Child Passenger Safety Recommendations
posted by Seth Coynor, DO | April 2, 2019
Although it’s impossible to shield little ones from every danger in life, child safety regulations such as car seat recommendations, state and local child passenger laws and automobile requirements go a long way toward keeping children safe on the road. If you have children of your own or plan to have children in the near future, brush up on these regulations and safety tips.
Each year, thousands of young children die or sustain injuries in car crashes, and proper car seat use can help prevent these injuries. If you’re like many parents, however, you may not be sure what constitutes “proper car seat use,” as there are multiple car seat models on the market, and the recommendations for car seats change frequently.
Prior to August of 2018, the American Academy of Pediatrics (AAP) suggested that parents should switch their children from rear- to forward-facing car seats once children turn 2 years old. However, a recent press release states the AAP now recommends parents keep their children in rear-facing car seats for as long as possible. Car seat manufacturers today have created seats that allow children to remain rear-facing for up to 40 pounds, which means many children will be rear-facing long after their second birth.
The AAP also recommends that once children in cars are forward-facing, they should sit in a seat with a five-point harness for as long as possible. Once your child outgrows his or her five-point harness seat, you should switch him or her to a booster seat, which should accommodate a child of up to 4 feet 9 inches.
“Shotgun” is the coveted front seat of a vehicle over which many siblings have argued over the decades. However, although it was once commonplace to let the “winner” have the front seat, the CDC warns that parents today should be wary about letting children under the age of 13 ride in the front seat.
Power windows can exert 30-80 pounds of force; it takes only 22 pounds of force to asphyxiate or harm an infant and just two pounds of force to activate a window switch. Protect your children by teaching them to not play with power window switches, checking that power windows are clear of body parts before closing them and activating your power lock.
Finally, never leave your child unattended in a vehicle, even if you plan to do so for “just a minute.” Approximately 38 children die each year after being left alone in a vehicle due to extreme temperatures.
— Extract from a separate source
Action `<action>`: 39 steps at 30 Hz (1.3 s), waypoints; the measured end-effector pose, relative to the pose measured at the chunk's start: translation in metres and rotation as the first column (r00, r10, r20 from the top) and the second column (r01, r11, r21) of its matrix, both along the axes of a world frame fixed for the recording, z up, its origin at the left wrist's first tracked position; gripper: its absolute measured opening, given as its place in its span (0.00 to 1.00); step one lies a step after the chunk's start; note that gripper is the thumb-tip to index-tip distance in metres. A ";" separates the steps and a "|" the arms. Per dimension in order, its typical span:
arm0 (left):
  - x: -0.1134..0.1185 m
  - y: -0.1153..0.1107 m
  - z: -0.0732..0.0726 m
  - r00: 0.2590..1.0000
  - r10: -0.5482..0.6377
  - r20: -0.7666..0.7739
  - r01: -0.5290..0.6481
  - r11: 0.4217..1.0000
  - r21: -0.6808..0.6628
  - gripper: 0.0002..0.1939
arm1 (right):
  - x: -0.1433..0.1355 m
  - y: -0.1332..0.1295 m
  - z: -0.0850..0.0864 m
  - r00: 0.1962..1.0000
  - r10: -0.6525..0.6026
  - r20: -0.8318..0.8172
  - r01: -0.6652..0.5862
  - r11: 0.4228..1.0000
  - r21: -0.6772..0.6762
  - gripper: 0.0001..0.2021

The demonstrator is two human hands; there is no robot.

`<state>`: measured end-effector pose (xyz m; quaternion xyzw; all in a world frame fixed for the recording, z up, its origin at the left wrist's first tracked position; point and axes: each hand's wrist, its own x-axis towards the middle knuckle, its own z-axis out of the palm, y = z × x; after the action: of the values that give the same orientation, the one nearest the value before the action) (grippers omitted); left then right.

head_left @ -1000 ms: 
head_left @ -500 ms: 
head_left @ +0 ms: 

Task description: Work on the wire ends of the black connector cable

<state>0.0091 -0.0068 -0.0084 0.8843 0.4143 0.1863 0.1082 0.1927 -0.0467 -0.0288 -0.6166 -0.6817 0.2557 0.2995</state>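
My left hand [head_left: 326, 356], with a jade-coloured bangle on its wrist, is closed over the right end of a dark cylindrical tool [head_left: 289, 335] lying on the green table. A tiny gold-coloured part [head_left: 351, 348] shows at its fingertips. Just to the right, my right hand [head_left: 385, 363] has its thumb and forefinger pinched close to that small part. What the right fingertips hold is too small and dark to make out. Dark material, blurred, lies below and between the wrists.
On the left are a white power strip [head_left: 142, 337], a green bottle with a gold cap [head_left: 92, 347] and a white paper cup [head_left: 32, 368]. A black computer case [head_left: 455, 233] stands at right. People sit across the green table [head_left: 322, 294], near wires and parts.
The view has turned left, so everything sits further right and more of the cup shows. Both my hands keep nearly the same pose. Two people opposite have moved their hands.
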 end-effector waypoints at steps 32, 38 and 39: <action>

Because of the very real dangers of leaving a child alone in a car, many states have outlawed it, which is just one more reason to take your child on your errand with you, no matter how brief you plan for it to be.
“AAP Updates Recommendations on Car Seats for Children.” American Academy of Pediatrics. https://www.aap.org/en-us/about-the-aap/aap-press-room/Pages/AAP-Updates-Recommendations-on-Car-Seats-for-Children.aspx
“Child Passenger Safety.” The Centers for Disease Control and Prevention.
This information is not intended to replace the advice of a medical professional. You should always consult your doctor before making decisions about your health.